You are on page 1of 1

URGENSI KEBIJAKAN CHILD BUDGETING DALAM APBDESA SEBAGAI UPAYA

PENCEGAHAN PERNIKAHAN USIA ANAK


(Studi Kasus di Kabupaten Rembang)

Perlindungan terhadap anak menjadi isu penting yang dibicarakan hampir di semua
lini. Mulai dari bidang pendidikan, kesehatan, kesejahteraan sosial, hukum, ketenagakerjaan
dan tatakelola pemerintahan. Persoalan anak seharusnya menjadi perhatian utama semua
pihak. Merespon hal tersebut Pemerintah telah menyusun Undang-Undang No. 35 Tahun
2002 tentang Perlindungan Anak termasuk aturan turunannya. Hak-Hak anak sebagaimana
diatur undang-undang meliputi 5 kluster. Pertama, hak sipil dan kebebasan; kedua,
pendidikan, pemanfaatan waktu luang dan kegiatan budaya; ketiga, kesehatan dasar dan
kesejahteraan; keempat, lingkungan keluarga dan pengasuhan alternatif; kelima, perlindungan
khusus.
Meski telah lama diundangkan, namun kekerasan terhadap anak masih marak terjadi.
Kekerasan seksual, salah pengasuhan, kekerasan fisik, penelantaran pendidikan, eksploitasi
ekonomi termasuk didalamnya praktik perkawinan usia anak di Indonesia masih terhitung
tinggi. Data BAPPENAS menunjukkan 34.6% anak Indonesia menikah dini. Fakta ini
dikuatkan data PLAN yang menunjukkan, 33,5% anak usia 13 18 tahun pernah menikah,
rata-rata mereka menikah di usia 15-16 tahun. Usia anak-anak adalah fase perkembangan baik
dari sisi psikologis maupun biologis, serta masih mencari identitas diri sebelum memasuki
fase dewasa. Pernikahan dini berdampak pada tercerabutnya masa anak-anak. Anak dipaksa
memasuki dunia dewasa secara instan yang mana akan berpengaruh negatif pada kehidupan
pernikahan dan masa depannya. Menurut data BPS, rata-rata orang Indonesia menikah berusia
dibawah 17 tahun. Kurangnya pengetahuan menjadi sumber utama terjadinya pernikahan
anak. Negara Indonesia mendapat peringkat 37 dari 45 negara yang menjadi pelaku
pernikahan anak. Hal ini tentu sangat mencengangkan dan mengkhawatirkan karena generasi
penerus adalah aset yang sangat berharga bagi pembangunan nasional. Jika hal ini terus
berlanjut maka akan sangat berdampak negatif terkhusus masalah pendidikan karena sebagian
besar pelaku pernikahan dini berpendidikan rendah.
Artikel ini bertujuan untuk menggali konsep child budgeting (Penganggaran responsif
anak) dalam APBDesa.

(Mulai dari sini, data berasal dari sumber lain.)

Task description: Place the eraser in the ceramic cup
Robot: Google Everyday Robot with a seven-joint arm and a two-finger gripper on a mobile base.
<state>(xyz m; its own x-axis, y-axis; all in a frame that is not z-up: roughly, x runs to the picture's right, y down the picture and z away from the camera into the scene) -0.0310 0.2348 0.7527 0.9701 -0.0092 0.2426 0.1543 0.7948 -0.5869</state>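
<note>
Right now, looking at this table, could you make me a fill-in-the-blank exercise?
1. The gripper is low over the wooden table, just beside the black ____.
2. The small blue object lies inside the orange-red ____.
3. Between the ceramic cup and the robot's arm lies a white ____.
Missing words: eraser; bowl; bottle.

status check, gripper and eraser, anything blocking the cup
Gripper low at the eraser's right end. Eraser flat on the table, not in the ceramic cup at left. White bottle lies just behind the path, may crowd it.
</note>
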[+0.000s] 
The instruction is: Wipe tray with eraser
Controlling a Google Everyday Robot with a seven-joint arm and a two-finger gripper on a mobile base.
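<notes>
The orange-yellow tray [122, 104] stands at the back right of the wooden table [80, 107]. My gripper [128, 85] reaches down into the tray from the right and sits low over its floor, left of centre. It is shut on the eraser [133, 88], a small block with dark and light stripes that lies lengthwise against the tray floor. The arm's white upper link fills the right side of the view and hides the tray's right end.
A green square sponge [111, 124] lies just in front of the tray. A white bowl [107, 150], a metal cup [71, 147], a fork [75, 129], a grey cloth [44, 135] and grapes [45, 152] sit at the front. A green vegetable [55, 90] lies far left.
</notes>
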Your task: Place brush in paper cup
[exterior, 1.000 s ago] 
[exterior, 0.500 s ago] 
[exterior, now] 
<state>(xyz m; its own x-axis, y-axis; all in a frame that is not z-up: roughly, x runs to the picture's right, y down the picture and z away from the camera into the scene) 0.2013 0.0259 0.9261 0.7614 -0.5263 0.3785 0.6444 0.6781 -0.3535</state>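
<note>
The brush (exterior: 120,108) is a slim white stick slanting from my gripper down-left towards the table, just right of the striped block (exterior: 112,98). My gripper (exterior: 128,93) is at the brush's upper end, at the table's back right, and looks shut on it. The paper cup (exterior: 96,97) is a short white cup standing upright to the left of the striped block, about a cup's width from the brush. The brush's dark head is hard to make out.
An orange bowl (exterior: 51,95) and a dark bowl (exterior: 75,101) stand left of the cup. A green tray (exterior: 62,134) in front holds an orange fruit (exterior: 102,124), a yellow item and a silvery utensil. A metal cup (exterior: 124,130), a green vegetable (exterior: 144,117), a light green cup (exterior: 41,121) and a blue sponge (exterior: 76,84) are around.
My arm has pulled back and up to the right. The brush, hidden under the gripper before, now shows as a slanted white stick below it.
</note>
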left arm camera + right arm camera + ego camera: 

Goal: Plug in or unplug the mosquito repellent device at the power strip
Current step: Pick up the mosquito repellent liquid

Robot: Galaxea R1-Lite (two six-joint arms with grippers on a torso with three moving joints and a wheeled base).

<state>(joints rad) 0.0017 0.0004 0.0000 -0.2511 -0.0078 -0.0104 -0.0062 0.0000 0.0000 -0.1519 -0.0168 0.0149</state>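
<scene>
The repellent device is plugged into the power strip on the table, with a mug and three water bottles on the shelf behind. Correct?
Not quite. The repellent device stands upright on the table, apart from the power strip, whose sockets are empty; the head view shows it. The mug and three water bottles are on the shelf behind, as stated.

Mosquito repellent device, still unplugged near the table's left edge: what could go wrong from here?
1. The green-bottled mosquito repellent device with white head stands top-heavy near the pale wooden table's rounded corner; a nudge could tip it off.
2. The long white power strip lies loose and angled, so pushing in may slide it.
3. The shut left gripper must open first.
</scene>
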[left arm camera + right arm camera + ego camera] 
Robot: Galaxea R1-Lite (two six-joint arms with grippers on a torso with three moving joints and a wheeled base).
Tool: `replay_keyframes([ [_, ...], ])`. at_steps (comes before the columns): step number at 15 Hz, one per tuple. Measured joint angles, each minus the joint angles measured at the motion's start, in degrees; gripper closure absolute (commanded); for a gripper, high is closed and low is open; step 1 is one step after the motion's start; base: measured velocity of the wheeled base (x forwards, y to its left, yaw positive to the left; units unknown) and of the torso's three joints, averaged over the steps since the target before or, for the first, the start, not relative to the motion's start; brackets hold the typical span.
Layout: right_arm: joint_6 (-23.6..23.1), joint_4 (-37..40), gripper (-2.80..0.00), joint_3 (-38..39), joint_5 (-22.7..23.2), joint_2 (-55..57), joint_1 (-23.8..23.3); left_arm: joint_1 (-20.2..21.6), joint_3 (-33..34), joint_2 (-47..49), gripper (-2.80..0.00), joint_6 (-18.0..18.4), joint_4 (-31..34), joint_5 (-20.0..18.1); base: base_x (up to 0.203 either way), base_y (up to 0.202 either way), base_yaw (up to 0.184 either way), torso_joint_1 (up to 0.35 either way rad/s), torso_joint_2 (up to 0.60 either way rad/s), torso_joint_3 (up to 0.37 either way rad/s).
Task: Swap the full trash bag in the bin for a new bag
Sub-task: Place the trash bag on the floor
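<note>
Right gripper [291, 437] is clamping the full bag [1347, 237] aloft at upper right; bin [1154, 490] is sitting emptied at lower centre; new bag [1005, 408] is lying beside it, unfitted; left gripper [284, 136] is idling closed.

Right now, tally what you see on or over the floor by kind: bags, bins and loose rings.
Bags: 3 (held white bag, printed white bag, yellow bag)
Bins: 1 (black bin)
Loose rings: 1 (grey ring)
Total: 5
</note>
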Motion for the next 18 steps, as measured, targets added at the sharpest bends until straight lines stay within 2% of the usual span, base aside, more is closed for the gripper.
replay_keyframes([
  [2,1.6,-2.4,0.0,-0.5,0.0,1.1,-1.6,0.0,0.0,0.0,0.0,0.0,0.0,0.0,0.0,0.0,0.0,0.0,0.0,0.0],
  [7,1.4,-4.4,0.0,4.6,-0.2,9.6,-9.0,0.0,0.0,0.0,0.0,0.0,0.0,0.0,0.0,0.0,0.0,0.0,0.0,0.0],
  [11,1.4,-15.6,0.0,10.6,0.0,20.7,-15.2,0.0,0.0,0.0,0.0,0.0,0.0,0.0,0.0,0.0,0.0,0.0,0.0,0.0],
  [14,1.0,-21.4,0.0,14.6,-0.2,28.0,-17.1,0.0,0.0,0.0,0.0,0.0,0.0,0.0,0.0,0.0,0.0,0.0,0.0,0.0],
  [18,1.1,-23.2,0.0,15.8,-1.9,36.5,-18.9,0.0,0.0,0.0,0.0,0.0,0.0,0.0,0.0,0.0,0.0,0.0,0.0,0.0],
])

Selanjutnya, artikel ini memetakan tantangan dan hambatan pada
child budgeting dalam APBDesa, menemukenali aktor/stakeholder yang terlibat mulai dari
Tingkat Nasional, daerah dan desa, serta bagaimana child budgeting diimplementasikan
dalam Anggaran Pendapatan dan Belanja Desa (APBDesa) untuk mengurangi angka
pernikahan Usia anak di desa.
Metode yang digunakan adalah pendekatan deskriptif yakni penelitian yang berusaha
mendeskripsikan pentingnya Child Budgeting dalam APBDesa sebagai Upaya Mencegah
Pernikahan Usia Anak. Penelitian deskriptif memusatkan perhatian kepada masalah-masalah
aktual sebagaimana adanya pada saat penelitian berlangsung. Metode deskriptif merupakan
suatu pencarian fakta menggunakan interprestasi yang tepat, dalam penelitian ini,
mempelajari bagaimana konsep child budgeting menjadi perspektif dalam penyusunan
APBDesa untuk mengatasi permasalahan Pernikahan Usia Anak.

Kata Kunci : Child Budgeting, APBDESA, Child Marriage.